C-reactive protein (CRP) as a screening test for future coronary heart disease: plot of detection rate against false-positive rate, based on 22 prospective studies
Figure 3 shows the distributions of CRP in individuals who did and did not have a CHD event over time based on the meta-analysis of 22 studies. These give a simple visual assessment of the screening performance of a test (the smaller the overlap the better the test). From the distributions it is easy to get an accurate indication of the detection rate for different false-positive rates according to the CRP cut-off – clinically relevant information that is not given in an ROC curve. The detection rates for 5%, 10%, 15%, 20% and 30% false-positive rates were 11%, 18%, 26%, 32% and 42%, requiring CRP cut-offs of 9.7, 6.7, 4.8, 3.8 and 2.6 mg/L respectively. Whatever CRP cut-off is used, the overlap is too great for CRP to usefully discriminate between those who will and will not have a CHD event.
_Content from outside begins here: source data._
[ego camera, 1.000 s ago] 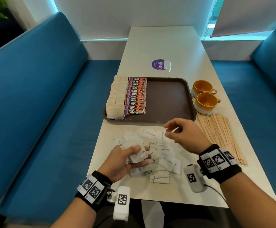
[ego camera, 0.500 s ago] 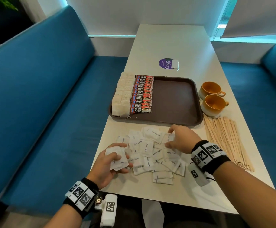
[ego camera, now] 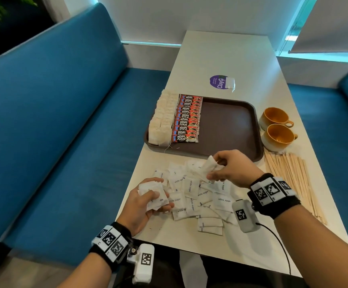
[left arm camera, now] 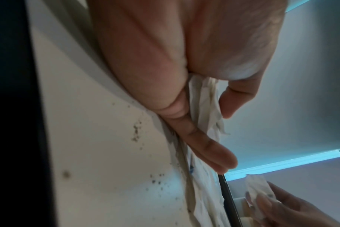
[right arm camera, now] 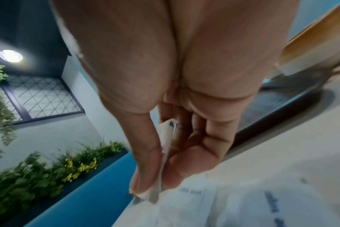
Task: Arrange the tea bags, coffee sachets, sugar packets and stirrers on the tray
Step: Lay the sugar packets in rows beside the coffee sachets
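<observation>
I note my left hand clamped on a loose stack of white paper sugar packets above the counter, right-hand fingers pinching one more packet; careless adding risks the stack fanning and spilling short of the brown plastic tray.

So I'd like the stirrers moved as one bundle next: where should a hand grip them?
Probably around the middle of the stirrers, from above and their free right side. They lie flat and parallel, long ends running near to far, so one grip across the bundle could gather them.
</observation>
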Demonstrator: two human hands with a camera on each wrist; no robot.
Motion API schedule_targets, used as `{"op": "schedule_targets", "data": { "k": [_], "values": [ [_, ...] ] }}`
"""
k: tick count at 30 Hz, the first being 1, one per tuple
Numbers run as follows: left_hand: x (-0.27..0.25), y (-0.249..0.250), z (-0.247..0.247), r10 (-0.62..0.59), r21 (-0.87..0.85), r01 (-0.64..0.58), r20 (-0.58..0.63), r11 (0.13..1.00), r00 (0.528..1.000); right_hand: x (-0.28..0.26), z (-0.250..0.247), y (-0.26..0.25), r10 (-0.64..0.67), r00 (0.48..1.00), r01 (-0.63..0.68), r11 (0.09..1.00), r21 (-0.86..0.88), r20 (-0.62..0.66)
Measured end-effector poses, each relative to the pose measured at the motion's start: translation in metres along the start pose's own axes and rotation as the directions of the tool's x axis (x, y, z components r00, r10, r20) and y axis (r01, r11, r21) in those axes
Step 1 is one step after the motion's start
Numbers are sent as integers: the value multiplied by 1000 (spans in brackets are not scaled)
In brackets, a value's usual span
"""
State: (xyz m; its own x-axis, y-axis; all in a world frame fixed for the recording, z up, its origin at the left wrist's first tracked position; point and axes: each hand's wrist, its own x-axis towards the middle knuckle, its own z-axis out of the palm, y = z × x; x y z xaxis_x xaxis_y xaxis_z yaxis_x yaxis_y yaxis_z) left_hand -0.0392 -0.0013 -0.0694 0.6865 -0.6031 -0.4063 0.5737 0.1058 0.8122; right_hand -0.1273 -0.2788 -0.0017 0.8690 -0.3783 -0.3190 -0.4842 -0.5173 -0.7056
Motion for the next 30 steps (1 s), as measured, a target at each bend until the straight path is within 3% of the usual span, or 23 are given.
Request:
{"op": "schedule_targets", "data": {
  "k": [3, 7, 17, 24, 26, 30],
  "values": [
    [2, -4, -1, 52, -9, -53, -24, 999, 998, 18, 17, -7, 33, 998, -26, 991, -130, 56],
    [0, -7, -1, 76, 19, -75, -53, 997, 996, 26, 32, -9, 61, 998, -56, 932, -359, 4],
    [1, -7, 1, 54, 14, -53, -70, 998, 996, 18, 22, -4, 71, 997, -66, 958, -281, 9],
    [0, -7, -1, 75, 35, -73, -60, 997, 995, 2, 5, -27, -15, 999, 19, 997, -75, 52],
    [-1, -7, 1, 75, 32, -73, -73, 997, 995, 0, 12, -34, -13, 994, 27, 991, -128, 110],
    [0, -7, 0, 75, 16, -74, -88, 997, 993, 2, 52, -34, -35, 985, 100, 912, -399, 168]
  ]
}}
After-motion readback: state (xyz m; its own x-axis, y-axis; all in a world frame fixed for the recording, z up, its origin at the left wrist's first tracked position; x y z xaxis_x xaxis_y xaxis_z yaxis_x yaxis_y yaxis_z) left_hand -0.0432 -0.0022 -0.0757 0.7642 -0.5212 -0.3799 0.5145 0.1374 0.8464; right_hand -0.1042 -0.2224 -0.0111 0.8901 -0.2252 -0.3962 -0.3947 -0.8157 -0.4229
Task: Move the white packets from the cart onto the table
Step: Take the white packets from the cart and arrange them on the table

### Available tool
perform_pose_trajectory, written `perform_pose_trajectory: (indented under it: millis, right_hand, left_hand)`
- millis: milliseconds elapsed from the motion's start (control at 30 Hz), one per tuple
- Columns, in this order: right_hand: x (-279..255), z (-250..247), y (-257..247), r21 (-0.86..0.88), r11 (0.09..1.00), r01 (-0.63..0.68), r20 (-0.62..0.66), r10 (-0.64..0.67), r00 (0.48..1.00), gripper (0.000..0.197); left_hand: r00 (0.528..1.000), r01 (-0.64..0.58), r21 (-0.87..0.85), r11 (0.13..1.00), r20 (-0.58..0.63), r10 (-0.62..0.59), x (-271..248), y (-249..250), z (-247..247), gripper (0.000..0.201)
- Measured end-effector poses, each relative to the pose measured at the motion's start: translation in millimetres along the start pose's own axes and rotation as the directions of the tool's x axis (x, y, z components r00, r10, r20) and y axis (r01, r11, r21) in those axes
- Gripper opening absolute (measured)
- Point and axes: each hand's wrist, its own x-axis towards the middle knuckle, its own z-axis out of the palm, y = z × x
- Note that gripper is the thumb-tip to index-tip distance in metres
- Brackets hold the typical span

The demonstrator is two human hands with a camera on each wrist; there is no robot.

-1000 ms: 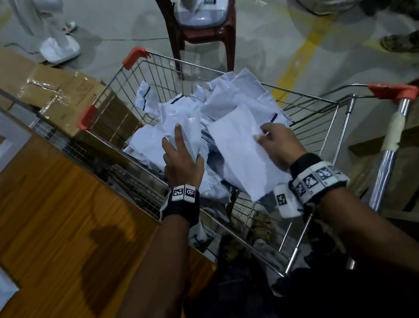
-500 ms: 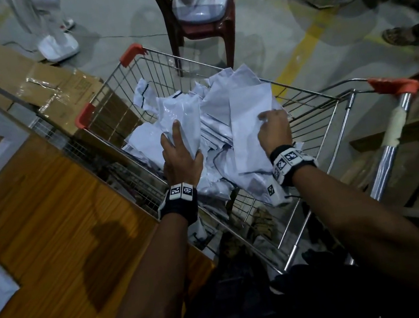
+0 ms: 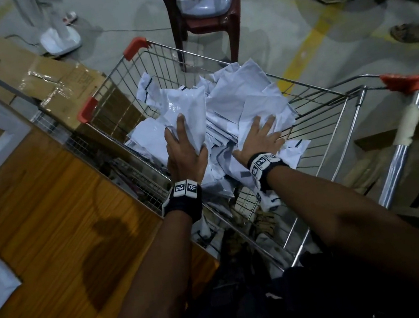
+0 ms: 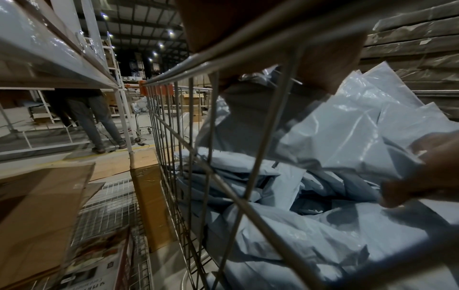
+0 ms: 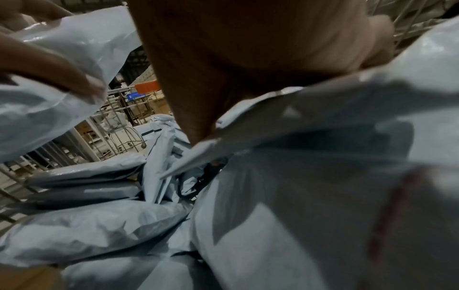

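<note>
Hands in the cart (image 3: 316, 124) of white packets (image 3: 236, 93).
Left hand (image 3: 184, 154) grips one packet; right hand (image 3: 259, 140) presses flat, fingers (image 3: 268, 122) spread wide.

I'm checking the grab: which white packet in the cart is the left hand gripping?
The glossy upright packet at the pile's left side. The left hand grips its lower part, thumb at one edge; the right hand just lies spread on flatter packets.

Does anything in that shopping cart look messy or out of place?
Yes: the white packets lie in a crumpled, overlapping heap in the cart, pointing every way rather than stacked. Nothing looks spilled or torn.
</note>
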Motion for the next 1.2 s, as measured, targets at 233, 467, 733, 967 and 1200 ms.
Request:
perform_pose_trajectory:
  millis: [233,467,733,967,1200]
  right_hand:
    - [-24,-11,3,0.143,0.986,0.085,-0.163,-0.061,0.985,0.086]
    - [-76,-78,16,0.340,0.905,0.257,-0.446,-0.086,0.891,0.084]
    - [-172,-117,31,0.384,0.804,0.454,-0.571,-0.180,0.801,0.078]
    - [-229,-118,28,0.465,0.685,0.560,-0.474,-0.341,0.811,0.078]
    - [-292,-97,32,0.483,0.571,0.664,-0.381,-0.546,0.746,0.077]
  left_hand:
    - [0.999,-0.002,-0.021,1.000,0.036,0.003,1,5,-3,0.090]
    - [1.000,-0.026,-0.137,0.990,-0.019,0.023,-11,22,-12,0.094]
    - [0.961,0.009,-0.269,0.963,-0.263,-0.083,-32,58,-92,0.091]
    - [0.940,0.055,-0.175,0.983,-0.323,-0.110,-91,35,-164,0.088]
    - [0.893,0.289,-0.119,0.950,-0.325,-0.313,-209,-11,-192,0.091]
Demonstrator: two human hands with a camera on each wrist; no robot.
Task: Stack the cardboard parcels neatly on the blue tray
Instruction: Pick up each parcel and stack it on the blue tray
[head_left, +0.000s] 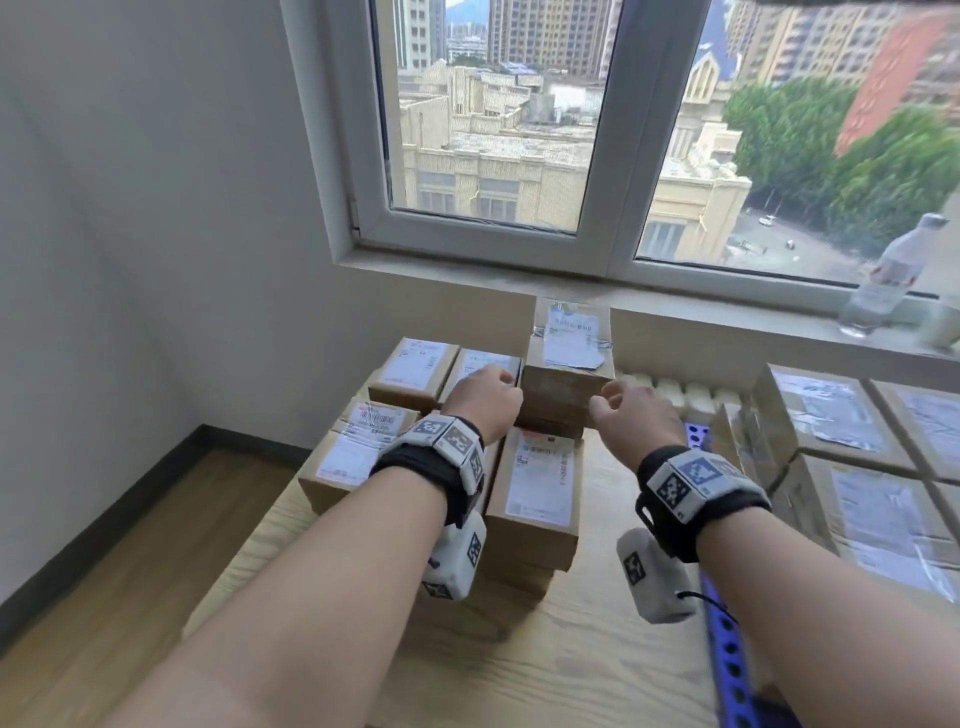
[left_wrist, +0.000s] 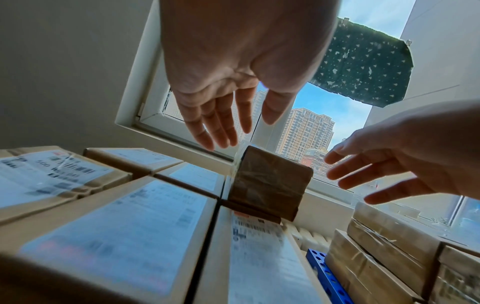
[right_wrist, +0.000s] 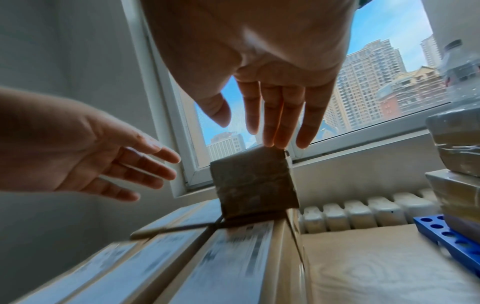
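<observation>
A brown taped parcel (head_left: 566, 364) stands on top of a layer of labelled cardboard parcels (head_left: 540, 488) on the wooden table. My left hand (head_left: 485, 395) hovers at its left side and my right hand (head_left: 631, 410) at its right. In the left wrist view the left hand (left_wrist: 233, 131) has straight, spread fingers just short of the parcel (left_wrist: 270, 181). In the right wrist view the right hand (right_wrist: 267, 123) is open too, its fingertips (right_wrist: 275, 144) close to the top corner of the parcel (right_wrist: 254, 181). The blue tray (head_left: 724, 649) lies to the right, bearing more parcels (head_left: 831, 415).
A window and its sill run along the back, with a plastic bottle (head_left: 888, 275) on the sill at the right. A white radiator (head_left: 675, 389) sits below the sill behind the parcels. A white wall and wooden floor lie to the left of the table (head_left: 597, 649).
</observation>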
Relative frequency distributions of C-reactive protein (CRP) values in individuals who subsequently had a coronary heart disease event (affected) and unaffected individuals; detection rates with 3 CRP cut-offs (mg/L) shown corresponding to false-positive rates of 5%, 10% and 20%, based on 22 prospective studies
In 2003 the American Heart Association concluded that CRP may be used at the discretion of a physician as part of standard risk factor measurement to assess a person's risk of CHD and select individuals for preventive treatment, but acknowledged that the benefits of this strategy remained uncertain. 27 In spite of the uncertainty, the JUPITER trial adopted CRP as a screening test in a systematic way, using a cut-off of 2 mg/L to select men (≥50 years of age) and women (≥60) for inclusion in the trial of rosuvastatin versus placebo. 28 Rather than resolving the uncertainty over whether CRP screening is worthwhile, the trial assumed that it was. The opposite is the case. Figure 3 shows that a CRP cut-off of 2 mg/L yields a detection rate of about 50% for a false-positive rate of about 40%. Screening using CRP is little better than selecting people at random for preventive treatment.